Knowledge, imagination, attitude, resources, habitat, and culture are the key factors for entrepreneurial success. Here’s how to weave them together in your organisation and build momentum for innovation.

The six components of creativity – and how to make your organisation an innovation engine

Thursday April 18, 2019 , 16 min Read

Creativity need not come only from external inspiration, divine intervention, magical help, or even muses. It is the natural result of a clear set of processes and conditions, according to Tina Seelig’s book, inGenius: A Crash Course on Creativity. The title of the book is drawn from the Latin word ingenium, which means natural capacity or innate talent.


InGenius

Tina Seelig is a Professor of the Practice in the Department of Management Science and Engineering at Stanford University, and the Faculty Director of the Stanford Technology Ventures Program (STVP). She teaches creativity, innovation, and entrepreneurship at the d.school at Stanford University. She earned her PhD in neuroscience from Stanford Medical School, and has worked as a management consultant, software producer, and entrepreneur. Her other books include What I Wish I Knew When I Was 20, Insight Out, and Creativity Rules.


“Creativity allows you to thrive in an ever-changing world and unlocks a universe of possibilities,” Tina begins. Ideas aren’t cheap, they are valuable. Ideas are the “cranes that pull us out of well-worn ruts”, and push us ahead to progress. The results of creativity are in objects all around us, from alarm clocks to zippers (‘A to Z’).


The 11 chapters are spread across 216 pages, and make for an entertaining and informative read. Here are my key takeaways from the book; see also my book reviews of related titles The Creative Curve, How to Get to Great Ideas, The Other Ideas, Ideas are Your Only Currency, Show Your Work, and The Innovative Mindset.

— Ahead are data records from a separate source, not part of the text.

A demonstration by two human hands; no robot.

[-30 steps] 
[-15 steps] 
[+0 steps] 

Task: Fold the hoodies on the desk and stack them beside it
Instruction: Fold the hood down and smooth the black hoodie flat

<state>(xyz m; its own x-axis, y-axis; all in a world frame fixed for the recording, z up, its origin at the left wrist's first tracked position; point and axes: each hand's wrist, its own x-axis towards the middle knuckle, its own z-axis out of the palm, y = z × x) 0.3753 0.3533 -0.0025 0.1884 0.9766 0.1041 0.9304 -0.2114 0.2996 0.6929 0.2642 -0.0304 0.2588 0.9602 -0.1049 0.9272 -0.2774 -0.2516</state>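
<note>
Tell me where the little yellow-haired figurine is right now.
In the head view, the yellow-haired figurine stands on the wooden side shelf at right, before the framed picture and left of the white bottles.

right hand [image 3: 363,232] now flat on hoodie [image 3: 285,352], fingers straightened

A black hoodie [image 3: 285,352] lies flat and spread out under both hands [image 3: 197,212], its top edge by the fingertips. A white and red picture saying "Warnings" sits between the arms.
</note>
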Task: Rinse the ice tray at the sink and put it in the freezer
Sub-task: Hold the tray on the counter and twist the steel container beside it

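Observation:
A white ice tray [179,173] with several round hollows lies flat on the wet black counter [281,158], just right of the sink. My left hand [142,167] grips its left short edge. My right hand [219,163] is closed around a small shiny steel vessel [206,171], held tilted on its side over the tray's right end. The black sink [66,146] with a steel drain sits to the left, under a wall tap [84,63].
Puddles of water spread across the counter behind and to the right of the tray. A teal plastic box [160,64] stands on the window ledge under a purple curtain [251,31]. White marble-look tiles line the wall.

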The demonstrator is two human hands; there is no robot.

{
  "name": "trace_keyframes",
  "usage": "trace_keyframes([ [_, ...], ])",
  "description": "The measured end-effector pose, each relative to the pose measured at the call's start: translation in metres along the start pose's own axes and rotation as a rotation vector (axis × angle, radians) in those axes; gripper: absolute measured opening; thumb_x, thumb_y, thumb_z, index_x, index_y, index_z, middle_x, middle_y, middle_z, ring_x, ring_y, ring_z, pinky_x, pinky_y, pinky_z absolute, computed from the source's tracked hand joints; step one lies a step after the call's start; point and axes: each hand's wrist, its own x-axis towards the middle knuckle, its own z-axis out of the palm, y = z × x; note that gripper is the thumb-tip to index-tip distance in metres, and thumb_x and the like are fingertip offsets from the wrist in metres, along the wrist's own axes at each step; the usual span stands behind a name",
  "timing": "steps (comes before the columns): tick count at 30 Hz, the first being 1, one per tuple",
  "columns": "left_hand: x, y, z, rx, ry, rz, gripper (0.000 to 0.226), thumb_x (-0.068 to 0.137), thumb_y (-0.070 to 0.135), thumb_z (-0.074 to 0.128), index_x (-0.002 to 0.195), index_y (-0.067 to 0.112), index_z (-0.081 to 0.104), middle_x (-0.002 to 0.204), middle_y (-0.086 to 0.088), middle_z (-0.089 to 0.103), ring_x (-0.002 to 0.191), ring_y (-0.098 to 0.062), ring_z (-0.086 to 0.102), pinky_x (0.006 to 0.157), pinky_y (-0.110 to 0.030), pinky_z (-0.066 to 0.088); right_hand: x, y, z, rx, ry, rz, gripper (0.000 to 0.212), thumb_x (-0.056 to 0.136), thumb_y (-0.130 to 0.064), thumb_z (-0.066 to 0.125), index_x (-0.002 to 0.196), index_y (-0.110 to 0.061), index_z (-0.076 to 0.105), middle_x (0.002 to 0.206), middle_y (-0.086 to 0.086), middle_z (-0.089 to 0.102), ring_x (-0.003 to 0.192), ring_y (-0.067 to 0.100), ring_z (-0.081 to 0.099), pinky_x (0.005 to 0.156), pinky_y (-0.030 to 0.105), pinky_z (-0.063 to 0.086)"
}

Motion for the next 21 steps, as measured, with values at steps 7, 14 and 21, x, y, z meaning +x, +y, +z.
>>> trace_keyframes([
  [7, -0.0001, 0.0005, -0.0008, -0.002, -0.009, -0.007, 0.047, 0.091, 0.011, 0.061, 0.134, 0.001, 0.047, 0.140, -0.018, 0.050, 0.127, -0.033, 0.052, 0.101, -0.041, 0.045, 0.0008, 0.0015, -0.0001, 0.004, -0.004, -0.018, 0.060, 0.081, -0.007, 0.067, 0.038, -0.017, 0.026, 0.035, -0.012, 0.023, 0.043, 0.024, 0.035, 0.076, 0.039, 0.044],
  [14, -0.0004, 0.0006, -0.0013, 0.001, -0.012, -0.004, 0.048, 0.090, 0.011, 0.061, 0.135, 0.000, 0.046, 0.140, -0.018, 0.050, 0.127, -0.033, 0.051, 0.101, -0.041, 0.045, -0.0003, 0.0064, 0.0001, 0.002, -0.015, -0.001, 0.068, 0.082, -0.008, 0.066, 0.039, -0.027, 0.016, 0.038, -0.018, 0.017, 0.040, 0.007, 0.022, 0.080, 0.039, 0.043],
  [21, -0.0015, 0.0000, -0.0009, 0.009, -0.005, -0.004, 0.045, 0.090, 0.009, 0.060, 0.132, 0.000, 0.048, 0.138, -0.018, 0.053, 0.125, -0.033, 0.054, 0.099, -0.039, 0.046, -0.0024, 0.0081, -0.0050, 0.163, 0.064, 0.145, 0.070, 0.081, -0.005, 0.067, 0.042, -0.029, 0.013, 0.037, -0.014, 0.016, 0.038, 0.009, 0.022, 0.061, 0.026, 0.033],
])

Tina proposes a creativity model called the Innovation Engine (see Figure 1 below). The internal components are knowledge (fuel), imagination (transforming knowledge into ideas), and attitude (spark). The external components are resources (community assets), habitats (environments: work, home), and culture (beliefs, values, behaviours).


Creativity can be taught through workshops, case studies, field trips, games, expert talks, and inter-disciplinary teamwork. People can be taught techniques to observe better, connect ideas, challenge assumptions, suspend premature judgment, and reframe problems.


The Innovation Engine

The Innovation Engine

1. Framing


“Reframing problems takes effort, attention and practice,” Tina explains. It challenges current points of view and introduces new perspectives. Interview techniques can then sharpen the art of listening deeper and digging for underlying factors through ‘why’ questions.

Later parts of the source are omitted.